Auf Madagaskar sagt der Volksmund: Die Gefangenen sind die Vergessenen der Regierung. Weil jedoch dieses Vergessen nicht auf Gott zutrifft, haben wir uns zum Ziel gesetzt, weitere Gefängnisse zu besuchen, um Gottes Liebe hineinzubringen.

Angst, verhaftet zu werden Auch ausserhalb der Gefängnisse stossen wir auf Leute in »Gefangenschaft«, doch diese ist hier weniger offensichtlich.

Émile kennen wir seit sechs Jahren. Von Kindsbeinen an hörte er das Evangelium, dem Ruf Gottes jedoch mochte er nicht folgen. Irgendwann war er nicht nur auf der Flucht vor Gott, sondern auch vor der Justiz.

Er und seine Frau Lydia stammen von Chinesen ab, die schon seit Generationen auf Madagaskar leben. Émiles Schreinerei fehlte es an Aufträgen, weshalb er versuchte, sich mit Webereiarbeiten über Wasser zu halten. Corona versetzte dem Unternehmen den Todesstoss. Émile vermietete sein Betriebsgelände samt Haus an einen anderen Chinesen, der ihm jedoch mehrere Monate keine Miete bezahlte.

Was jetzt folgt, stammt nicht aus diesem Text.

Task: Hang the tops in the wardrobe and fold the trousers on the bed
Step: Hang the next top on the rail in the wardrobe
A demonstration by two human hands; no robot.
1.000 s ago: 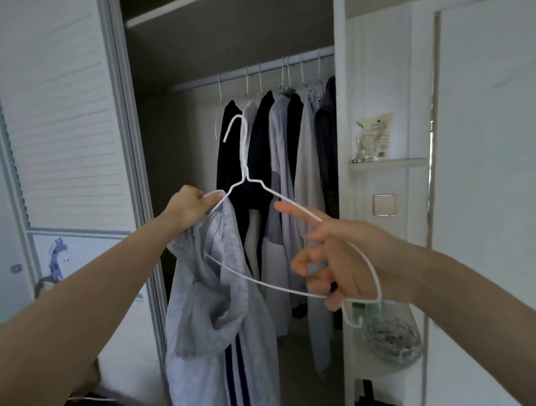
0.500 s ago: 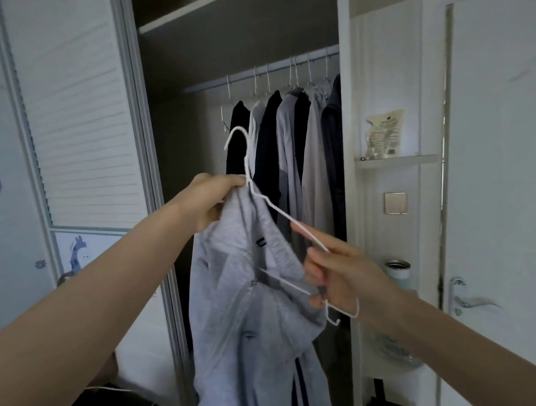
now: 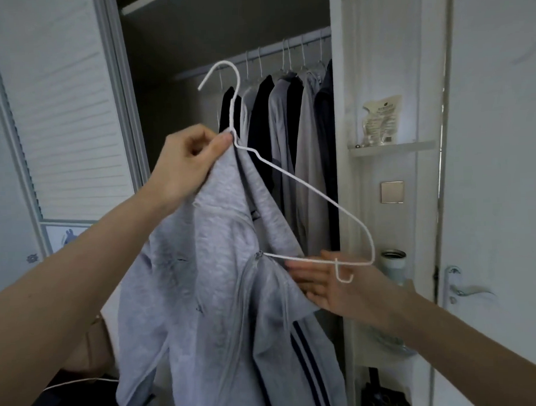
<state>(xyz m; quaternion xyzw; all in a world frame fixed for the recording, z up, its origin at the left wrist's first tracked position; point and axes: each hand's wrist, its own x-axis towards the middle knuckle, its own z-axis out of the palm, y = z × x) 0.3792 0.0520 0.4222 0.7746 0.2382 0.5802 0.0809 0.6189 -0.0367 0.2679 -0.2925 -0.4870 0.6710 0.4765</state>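
The grey zip-up top (image 3: 221, 283), with dark stripes low on its front, hangs half on a white wire hanger (image 3: 293, 177). The left hand (image 3: 186, 163) pinches the hanger's neck together with the top's collar, so the hook rises just above this grip and the fabric drapes straight below it. The hanger's far arm slopes down and away from that grip, bare, to its right corner. The right hand (image 3: 330, 285), fingers straight and relaxed, touches the top's edge just beneath the hanger's bottom wire, holding nothing. Beyond both hands, dark and grey garments (image 3: 288, 135) hang from the wardrobe rail (image 3: 267, 52)
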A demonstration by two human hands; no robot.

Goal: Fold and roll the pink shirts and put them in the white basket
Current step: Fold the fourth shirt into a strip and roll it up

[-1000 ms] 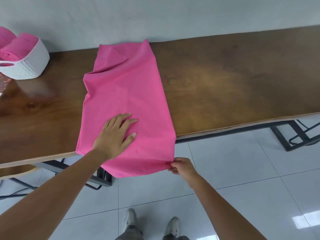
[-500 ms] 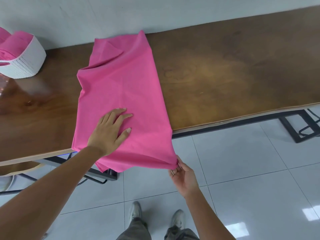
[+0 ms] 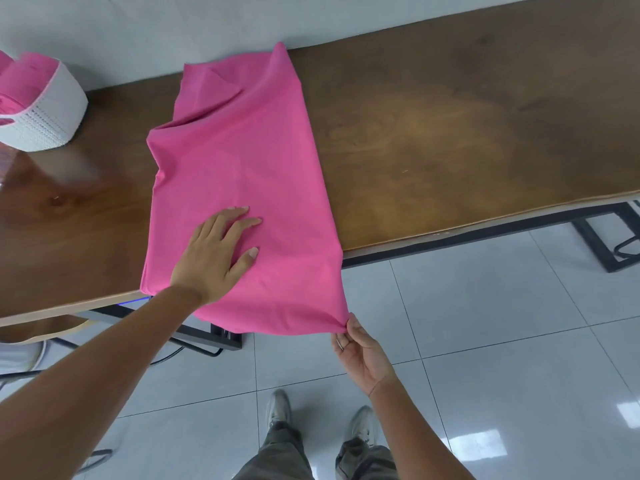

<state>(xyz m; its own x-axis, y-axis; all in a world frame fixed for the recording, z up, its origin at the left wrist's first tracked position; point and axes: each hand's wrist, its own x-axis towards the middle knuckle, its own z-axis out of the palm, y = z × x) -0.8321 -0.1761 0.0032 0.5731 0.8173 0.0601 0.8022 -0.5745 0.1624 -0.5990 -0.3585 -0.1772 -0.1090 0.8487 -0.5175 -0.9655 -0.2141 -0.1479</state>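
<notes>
on the brown table (image 3: 450, 140), our left hand (image 3: 214, 258) lies flat, fingers straight, pinning the pink shirt (image 3: 242, 174); our right hand (image 3: 360, 351) pinches its overhanging corner, likely to tension it. white basket (image 3: 52, 112) waits far left.

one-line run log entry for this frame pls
stage: folding | left hand: flat on pink shirt | right hand: pinches hanging corner | white basket: holds rolled shirts
</notes>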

Émile verkaufte dann im Sinne der »Selbsthilfe« Maschinen aus dem Betrieb seines Mieters, worauf der säumige Mieter Anzeige erstattete und der bestochene Richter Émile zu einem Jahr Haft verurteilte. Zwar ist das Urteil noch nicht rechtskräftig, doch Émile fürchtet sich panisch vor einer Inhaftierung, was ja angesichts der beschriebenen Zustände mehr als verständlich ist.

Sind wir Fluchthelfer? Im Oktober 2020 tauchten Émile und seine Frau Lydia bei uns in Ambovo auf. Seine Geschichte bescherte mir eine schlaflose Nacht. Denn: Sollte die Polizei unseren verurteilten Besucher bei uns verhaften, so fürchtete ich, würden wir gemeinsam in den Knast wandern. Doch dann wich die Angst einer inneren Gewissheit, dass Gott diesen Besuch arrangiert hatte.

Émile nahm als erster Jesus in sein Leben auf, wobei er – zu seiner eigenen Überraschung – in Tränen ausbrach. Seine Frau folgte seinem Schritt, und vor ein paar Wochen haben wir beide getauft. Unsere Begeisterung ist riesig. Sie sind nach Hause zurückgekehrt und nehmen jetzt an einem Glaubenskurs teil. Die Gerichtsverhandlung wird wiederholt, und wir erwarten diesmal ein gerechtes Urteil.

Die Bewohner von Madagaskar, ganz egal wer sie sind, woher sie stammen, in welchen Lebensumständen oder in welcher Art von »Gefängnis« sie sich befinden, brauchen Jesus. Und es ist unser Privileg, sie mit ihm bekannt zu machen.